### Dataset extract
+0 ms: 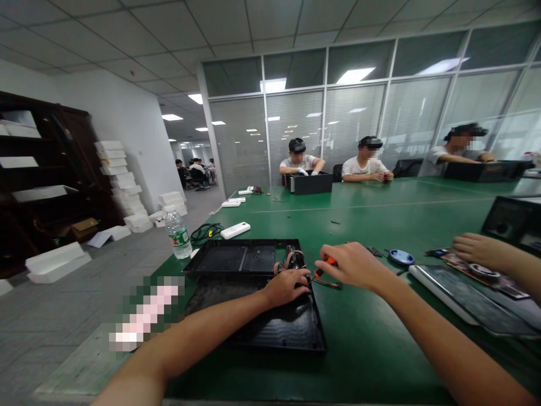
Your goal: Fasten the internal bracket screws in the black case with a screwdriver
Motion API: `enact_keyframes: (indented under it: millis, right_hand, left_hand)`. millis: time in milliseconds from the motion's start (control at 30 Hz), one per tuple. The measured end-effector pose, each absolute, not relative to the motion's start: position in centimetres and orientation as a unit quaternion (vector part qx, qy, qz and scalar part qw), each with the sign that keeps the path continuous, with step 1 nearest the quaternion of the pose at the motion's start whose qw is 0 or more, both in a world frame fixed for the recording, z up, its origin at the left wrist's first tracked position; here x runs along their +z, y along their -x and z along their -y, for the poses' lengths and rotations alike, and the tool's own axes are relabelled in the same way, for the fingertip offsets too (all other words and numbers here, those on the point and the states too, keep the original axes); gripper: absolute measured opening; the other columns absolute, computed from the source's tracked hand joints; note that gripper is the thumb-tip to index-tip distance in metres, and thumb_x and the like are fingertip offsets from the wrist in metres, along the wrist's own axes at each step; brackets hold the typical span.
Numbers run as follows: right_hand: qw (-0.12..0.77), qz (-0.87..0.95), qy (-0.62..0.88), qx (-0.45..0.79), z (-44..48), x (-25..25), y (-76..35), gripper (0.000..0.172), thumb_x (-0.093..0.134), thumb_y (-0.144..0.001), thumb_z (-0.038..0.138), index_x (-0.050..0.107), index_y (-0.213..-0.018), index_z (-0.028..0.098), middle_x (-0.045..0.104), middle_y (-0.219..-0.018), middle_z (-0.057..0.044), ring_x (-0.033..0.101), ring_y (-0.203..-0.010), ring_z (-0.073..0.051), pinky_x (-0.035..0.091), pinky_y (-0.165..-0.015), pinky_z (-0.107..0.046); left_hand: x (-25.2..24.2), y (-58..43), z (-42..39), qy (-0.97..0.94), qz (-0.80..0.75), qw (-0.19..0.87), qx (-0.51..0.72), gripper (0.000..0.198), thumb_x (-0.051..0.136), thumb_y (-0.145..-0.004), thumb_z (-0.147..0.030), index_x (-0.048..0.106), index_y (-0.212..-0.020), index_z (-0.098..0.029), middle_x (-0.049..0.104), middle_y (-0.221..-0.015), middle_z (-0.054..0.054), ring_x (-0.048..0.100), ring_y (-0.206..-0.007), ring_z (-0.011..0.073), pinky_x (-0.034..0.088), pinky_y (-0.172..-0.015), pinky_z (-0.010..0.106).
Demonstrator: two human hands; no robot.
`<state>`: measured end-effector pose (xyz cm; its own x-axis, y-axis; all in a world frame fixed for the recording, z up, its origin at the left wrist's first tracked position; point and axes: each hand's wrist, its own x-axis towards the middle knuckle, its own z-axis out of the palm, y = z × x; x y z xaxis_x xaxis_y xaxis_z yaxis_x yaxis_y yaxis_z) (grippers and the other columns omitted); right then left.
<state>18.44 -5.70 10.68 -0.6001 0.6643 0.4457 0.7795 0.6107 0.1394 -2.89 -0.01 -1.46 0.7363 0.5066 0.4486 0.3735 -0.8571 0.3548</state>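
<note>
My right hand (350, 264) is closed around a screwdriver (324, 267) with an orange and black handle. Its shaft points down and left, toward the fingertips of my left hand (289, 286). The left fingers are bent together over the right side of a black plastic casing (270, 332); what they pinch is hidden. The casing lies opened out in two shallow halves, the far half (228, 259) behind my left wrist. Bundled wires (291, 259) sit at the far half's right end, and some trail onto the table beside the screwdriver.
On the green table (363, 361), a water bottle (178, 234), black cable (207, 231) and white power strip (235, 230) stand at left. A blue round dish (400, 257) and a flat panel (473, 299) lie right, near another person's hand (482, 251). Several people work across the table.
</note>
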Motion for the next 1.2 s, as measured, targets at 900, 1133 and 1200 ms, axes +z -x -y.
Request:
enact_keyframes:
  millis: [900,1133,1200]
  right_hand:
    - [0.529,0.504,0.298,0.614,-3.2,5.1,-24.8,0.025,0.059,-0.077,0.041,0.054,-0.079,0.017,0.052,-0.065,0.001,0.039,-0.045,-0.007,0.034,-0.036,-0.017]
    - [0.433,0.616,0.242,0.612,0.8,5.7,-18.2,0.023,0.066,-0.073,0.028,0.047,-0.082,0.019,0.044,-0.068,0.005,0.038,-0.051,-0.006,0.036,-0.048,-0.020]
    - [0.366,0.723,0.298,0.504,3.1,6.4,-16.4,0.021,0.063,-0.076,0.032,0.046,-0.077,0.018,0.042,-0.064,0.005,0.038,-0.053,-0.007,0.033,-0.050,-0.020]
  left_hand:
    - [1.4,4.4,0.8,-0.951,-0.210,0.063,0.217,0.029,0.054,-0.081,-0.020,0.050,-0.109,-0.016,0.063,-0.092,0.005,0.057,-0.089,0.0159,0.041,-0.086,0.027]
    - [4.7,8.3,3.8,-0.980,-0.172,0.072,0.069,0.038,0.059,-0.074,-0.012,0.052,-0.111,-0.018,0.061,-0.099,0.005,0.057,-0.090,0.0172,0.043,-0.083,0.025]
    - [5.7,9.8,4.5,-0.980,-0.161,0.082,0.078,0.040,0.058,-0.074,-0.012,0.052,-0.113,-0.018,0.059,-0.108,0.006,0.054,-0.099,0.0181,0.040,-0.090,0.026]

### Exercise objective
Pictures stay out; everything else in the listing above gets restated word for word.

### Result
+0 ms: 
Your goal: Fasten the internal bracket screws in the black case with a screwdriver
Motion API: `enact_keyframes: (indented under it: millis, right_hand, left_hand)`. millis: time in milliseconds from the motion's start (control at 30 Hz), one per tuple. The measured end-effector pose, each absolute, not relative to the motion's start: position in centimetres and orientation as a unit quaternion (vector part qx, qy, qz and scalar part qw), each with the sign that keeps the path continuous, with step 1 nearest the quaternion of the pose at the motion's start whose qw is 0 or more, both in a world frame fixed for the recording, z up, its origin at the left wrist's first tracked position; here x runs along their +z, y along their -x and z along their -y, for the poses' lengths and rotations alike, and the tool's own axes are relabelled in the same way, for the fingertip offsets too (all other words and numbers here, those on the point and the states too, keep the original axes); gripper: absolute measured opening; the other columns absolute, computed from the source's tracked hand joints; note that gripper is the thumb-tip to index-tip distance in metres, and thumb_x and the like are fingertip offsets from the wrist in metres, along the wrist's own axes at each step; brackets hold the typical span.
Numbers run as follows: right_hand: qw (-0.12..0.77), qz (-0.87..0.95), qy (-0.62..0.88), qx (-0.45..0.79), z (-44..48), x (-25..25), y (-76..35), gripper (0.000..0.172), thumb_x (-0.093..0.134), thumb_y (-0.144..0.001), thumb_z (-0.038..0.138), index_x (-0.050..0.107), index_y (-0.213..-0.018), index_z (-0.028..0.098), middle_x (-0.045..0.104), middle_y (-0.219..-0.018), middle_z (-0.057..0.044), ring_x (-0.033..0.101), ring_y (-0.203..-0.010), ring_z (-0.073..0.051), pinky_x (-0.035..0.091), pinky_y (-0.165..-0.015), pinky_z (-0.107..0.046); left_hand: x (-25.2..24.2), y (-58..43), z (-42..39), qy (-0.97..0.94), qz (-0.80..0.75), qw (-0.19..0.87), qx (-0.51..0.72), gripper (0.000..0.198), thumb_x (-0.051..0.136), thumb_y (-0.145..-0.004), thumb_z (-0.147..0.030), index_x (-0.048..0.106), index_y (-0.212..-0.020), index_z (-0.098..0.029), middle_x (-0.049..0.104), middle_y (-0.221..-0.015), middle_z (-0.054..0.054), ring_x (-0.048..0.100), ring_y (-0.206..-0.007), ring_z (-0.011..0.073), pinky_x (-0.034..0.088), pinky_y (-0.172..-0.015), pinky_z (-0.010..0.106).
Demonstrator: two human hands; no robot.
`<state>`: measured end-effector pose (xyz cm; its own x-axis, y-axis; all in a world frame fixed for the recording, z up, its origin at the left wrist's first tracked position; point and axes: each hand's wrist, its own x-axis towards the middle knuckle, its own z-axis out of the palm, y = z × x; x y z xaxis_x xaxis_y xaxis_z yaxis_x yaxis_y yaxis_z) (grippers and the other columns omitted); right then left.
<state>18.44 -5.70 10.68 -0.6001 0.6643 0.4457 0.7795 0.6107 0.1394 -2.89 -0.01 -1.46 0.7363 0.5066 0.4486 0.3735 -0.8571 0.3548</state>
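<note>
My right hand (350, 264) is closed around a screwdriver (324, 267) with an orange and black handle. Its shaft points down and left, toward the fingertips of my left hand (289, 286). The left fingers are bent together over the right side of a black plastic casing (270, 332); what they pinch is hidden. The casing lies opened out in two shallow halves, the far half (228, 259) behind my left wrist. Bundled wires (291, 259) sit at the far half's right end, and some trail onto the table beside the screwdriver.
On the green table (363, 361), a water bottle (178, 234), black cable (207, 231) and white power strip (235, 230) stand at left. A blue round dish (400, 257) and a flat panel (473, 299) lie right, near another person's hand (482, 251). Several people work across the table.
</note>
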Motion for the next 1.2 s, as measured, targets at 900, 1133 and 1200 ms, axes +z -x -y.
Request:
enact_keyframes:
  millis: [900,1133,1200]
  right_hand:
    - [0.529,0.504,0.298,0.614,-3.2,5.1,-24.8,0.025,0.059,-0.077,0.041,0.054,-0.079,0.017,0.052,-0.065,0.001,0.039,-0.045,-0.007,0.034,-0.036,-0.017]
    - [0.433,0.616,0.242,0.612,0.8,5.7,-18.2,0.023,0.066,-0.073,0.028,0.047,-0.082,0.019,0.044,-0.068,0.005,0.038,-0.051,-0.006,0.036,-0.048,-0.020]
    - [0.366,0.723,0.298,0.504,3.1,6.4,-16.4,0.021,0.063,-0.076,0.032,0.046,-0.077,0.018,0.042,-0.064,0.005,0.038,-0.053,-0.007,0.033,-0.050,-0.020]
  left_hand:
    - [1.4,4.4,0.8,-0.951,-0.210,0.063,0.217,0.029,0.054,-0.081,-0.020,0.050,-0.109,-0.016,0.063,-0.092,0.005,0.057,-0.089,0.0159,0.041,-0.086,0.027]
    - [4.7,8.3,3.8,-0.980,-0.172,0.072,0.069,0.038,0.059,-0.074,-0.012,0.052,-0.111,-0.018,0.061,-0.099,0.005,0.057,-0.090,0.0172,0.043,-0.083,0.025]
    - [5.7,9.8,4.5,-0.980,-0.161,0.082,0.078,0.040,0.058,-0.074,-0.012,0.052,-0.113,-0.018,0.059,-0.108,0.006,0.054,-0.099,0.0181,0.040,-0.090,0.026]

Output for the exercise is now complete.